Politicians claim left and right that small business owners are critical to the success of an economy. They woo them with various tax credits and by turning a blind eye to their opportunities to hide income from taxation. Yet, politicians also rewards large companies with generous tax abatements, especially when the relocate or just promise not to move away. So, in the end, who should be encouraged. the small business owner or the big conglomerate? In part, this is a question about whether it is better to have many self-employed workers or many employed workers.
Mirjam van Praag and André van Stel address this question by trying to determine the optimal business ownership from a sample of 19 OECD countries over 26 years. They proceed by estimating a Cobb-Douglas production function augmented with a business ownership rate, its square, tertiary education, as well as interactions of the latter with the formers. This is not a production function that has an interpretation for factor shares, it is rather a test of some relationships in the data. And by the implied non-linearity, it allows to computed from the regression coefficients what the optimal business ownership rate would be. On average, it is 12.5%, which is definitely not high, and it declines over time.

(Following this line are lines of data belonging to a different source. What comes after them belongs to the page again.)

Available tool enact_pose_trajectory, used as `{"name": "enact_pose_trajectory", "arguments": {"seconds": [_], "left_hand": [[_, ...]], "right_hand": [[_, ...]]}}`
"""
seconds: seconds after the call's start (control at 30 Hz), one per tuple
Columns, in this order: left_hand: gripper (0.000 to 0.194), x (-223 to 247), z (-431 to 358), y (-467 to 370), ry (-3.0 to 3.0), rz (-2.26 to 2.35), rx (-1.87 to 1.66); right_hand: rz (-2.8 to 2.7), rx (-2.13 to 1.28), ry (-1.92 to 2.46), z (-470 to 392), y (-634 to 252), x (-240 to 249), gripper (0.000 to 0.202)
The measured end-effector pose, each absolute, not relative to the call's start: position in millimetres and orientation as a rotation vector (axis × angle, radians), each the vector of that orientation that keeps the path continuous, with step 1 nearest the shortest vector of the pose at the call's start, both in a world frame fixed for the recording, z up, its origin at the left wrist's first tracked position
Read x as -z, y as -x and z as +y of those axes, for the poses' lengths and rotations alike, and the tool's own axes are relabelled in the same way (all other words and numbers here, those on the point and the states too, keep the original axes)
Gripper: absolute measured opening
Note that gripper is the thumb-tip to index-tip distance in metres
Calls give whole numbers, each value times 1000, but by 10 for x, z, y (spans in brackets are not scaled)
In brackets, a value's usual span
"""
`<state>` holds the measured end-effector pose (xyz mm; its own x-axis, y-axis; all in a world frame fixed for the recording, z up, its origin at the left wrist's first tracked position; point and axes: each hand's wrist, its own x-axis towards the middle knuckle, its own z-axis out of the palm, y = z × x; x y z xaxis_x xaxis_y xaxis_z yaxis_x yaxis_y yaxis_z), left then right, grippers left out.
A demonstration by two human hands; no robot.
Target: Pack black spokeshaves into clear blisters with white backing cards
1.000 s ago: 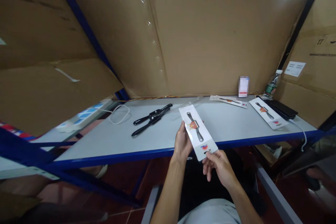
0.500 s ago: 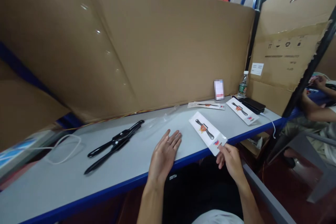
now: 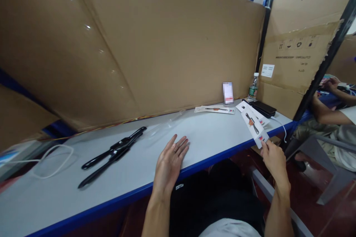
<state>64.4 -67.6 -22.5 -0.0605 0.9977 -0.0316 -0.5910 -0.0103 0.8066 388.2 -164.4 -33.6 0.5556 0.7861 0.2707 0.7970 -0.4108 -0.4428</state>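
In the head view, with the left hand [image 3: 168, 163] as the dial's centre, that hand lies palm up at the table's [image 3: 200, 137] near edge, its fingers relaxed and grasping nothing. At two o'clock the right hand [image 3: 274, 157] pinches the near end of a printed card [image 3: 252, 124]. The card's far part overlaps a second card [image 3: 241, 105] (whether they touch, I cannot tell), and a black case [image 3: 263, 108] crowds in just beyond. Farther off, between one and two, stand a bottle [image 3: 253, 88] and an upright phone [image 3: 228, 92], with more cards [image 3: 215, 110] flat before the phone. Clear plastic [image 3: 160, 127] lies toward twelve; two black tools [image 3: 118, 152] at nine, then a white cable [image 3: 69, 152].
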Motion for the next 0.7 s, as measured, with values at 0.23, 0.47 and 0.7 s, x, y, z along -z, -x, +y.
{"name": "enact_pose_trajectory", "arguments": {"seconds": [0.23,0.47,0.7], "left_hand": [[61,270,-656,-638,-715,764,-1490],[59,293,-647,-633,-727,754,-1490],[60,314,-632,-632,-727,713,-1498]], "right_hand": [[-1179,57,2479,-1401,-4019,207,42],[-1038,-53,2449,-841,-4073,28,41],[-1083,-59,2334,-878,-4203,153,46]]}}
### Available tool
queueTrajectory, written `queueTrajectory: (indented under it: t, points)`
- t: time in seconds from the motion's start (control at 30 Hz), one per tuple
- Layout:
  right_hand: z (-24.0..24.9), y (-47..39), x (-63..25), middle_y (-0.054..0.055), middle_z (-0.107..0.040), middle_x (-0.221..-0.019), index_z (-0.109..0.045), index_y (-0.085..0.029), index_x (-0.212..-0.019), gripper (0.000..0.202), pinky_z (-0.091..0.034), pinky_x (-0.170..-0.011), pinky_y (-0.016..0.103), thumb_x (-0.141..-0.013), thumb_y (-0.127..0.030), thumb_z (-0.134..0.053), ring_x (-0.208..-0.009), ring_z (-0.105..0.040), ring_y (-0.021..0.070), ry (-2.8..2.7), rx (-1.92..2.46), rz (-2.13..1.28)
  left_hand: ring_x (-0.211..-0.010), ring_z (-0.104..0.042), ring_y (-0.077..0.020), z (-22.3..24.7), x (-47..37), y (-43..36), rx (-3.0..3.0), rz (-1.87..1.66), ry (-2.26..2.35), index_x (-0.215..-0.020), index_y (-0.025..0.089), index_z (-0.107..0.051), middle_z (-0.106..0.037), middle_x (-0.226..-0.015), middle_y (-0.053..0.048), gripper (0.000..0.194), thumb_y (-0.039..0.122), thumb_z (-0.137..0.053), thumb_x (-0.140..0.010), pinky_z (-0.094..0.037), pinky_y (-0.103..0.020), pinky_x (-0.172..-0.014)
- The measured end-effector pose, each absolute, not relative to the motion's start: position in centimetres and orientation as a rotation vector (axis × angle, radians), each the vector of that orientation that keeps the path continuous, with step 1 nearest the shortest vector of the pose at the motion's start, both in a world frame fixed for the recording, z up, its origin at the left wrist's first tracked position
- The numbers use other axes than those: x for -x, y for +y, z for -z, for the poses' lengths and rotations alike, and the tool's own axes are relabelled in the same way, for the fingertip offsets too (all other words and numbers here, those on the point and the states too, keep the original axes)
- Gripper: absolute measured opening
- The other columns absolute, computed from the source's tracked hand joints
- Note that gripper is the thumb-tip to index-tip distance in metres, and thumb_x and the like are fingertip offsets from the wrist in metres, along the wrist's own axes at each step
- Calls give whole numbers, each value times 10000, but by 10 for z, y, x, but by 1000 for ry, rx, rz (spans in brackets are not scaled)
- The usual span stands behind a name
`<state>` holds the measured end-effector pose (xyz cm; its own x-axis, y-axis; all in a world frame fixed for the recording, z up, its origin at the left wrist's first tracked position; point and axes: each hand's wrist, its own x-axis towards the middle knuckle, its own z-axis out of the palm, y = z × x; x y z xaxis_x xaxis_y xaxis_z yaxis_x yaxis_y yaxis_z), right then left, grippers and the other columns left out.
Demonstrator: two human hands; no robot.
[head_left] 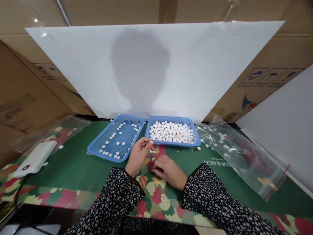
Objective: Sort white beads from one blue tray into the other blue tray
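Observation:
Between the thumb and fingers of my left hand (140,156) is a small white piece (151,142), held just off the near left corner of the right blue basket (176,143). That basket holds a heap of white pieces (171,132). To the left, a tilted blue basket (104,156) has several white pieces spread over its mesh bottom. My right hand (169,170) rests low over the patterned strip in front of the right basket, fingers curled inward; whatever its fingertips hold, if anything, is hidden.
A clear plastic bag (244,163) with white pieces lies at the right. At the left are a white device (36,160) with a black cable and another clear bag (73,122). A white board (195,65) and cardboard boxes (259,81) stand behind the baskets.

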<state>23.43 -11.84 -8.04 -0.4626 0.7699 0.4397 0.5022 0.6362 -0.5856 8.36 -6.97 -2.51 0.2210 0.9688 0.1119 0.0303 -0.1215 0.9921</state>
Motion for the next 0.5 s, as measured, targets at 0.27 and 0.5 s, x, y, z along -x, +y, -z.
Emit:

Furthermore, van Praag and van Stel find that countries with a higher proportion of workers with tertiary education enjoy a lower optimal business ownership rate, converging towards 11% when everyone has a university education (no gravediggers?). The interpretation they offer is that better educated people run larger firms. As business owners are a minority in a developed economy anyway and only the top business owners really matter for economic performance, I am not quite convinced by this argument, but it is apparently supported by microeconomic evidence. I would have rather thought that a more educated workforce is more specialized, and under such circumstances it is more difficult to be a business owner. The only exception are start-ups, which then either fails or are gobbled up by a larger firm.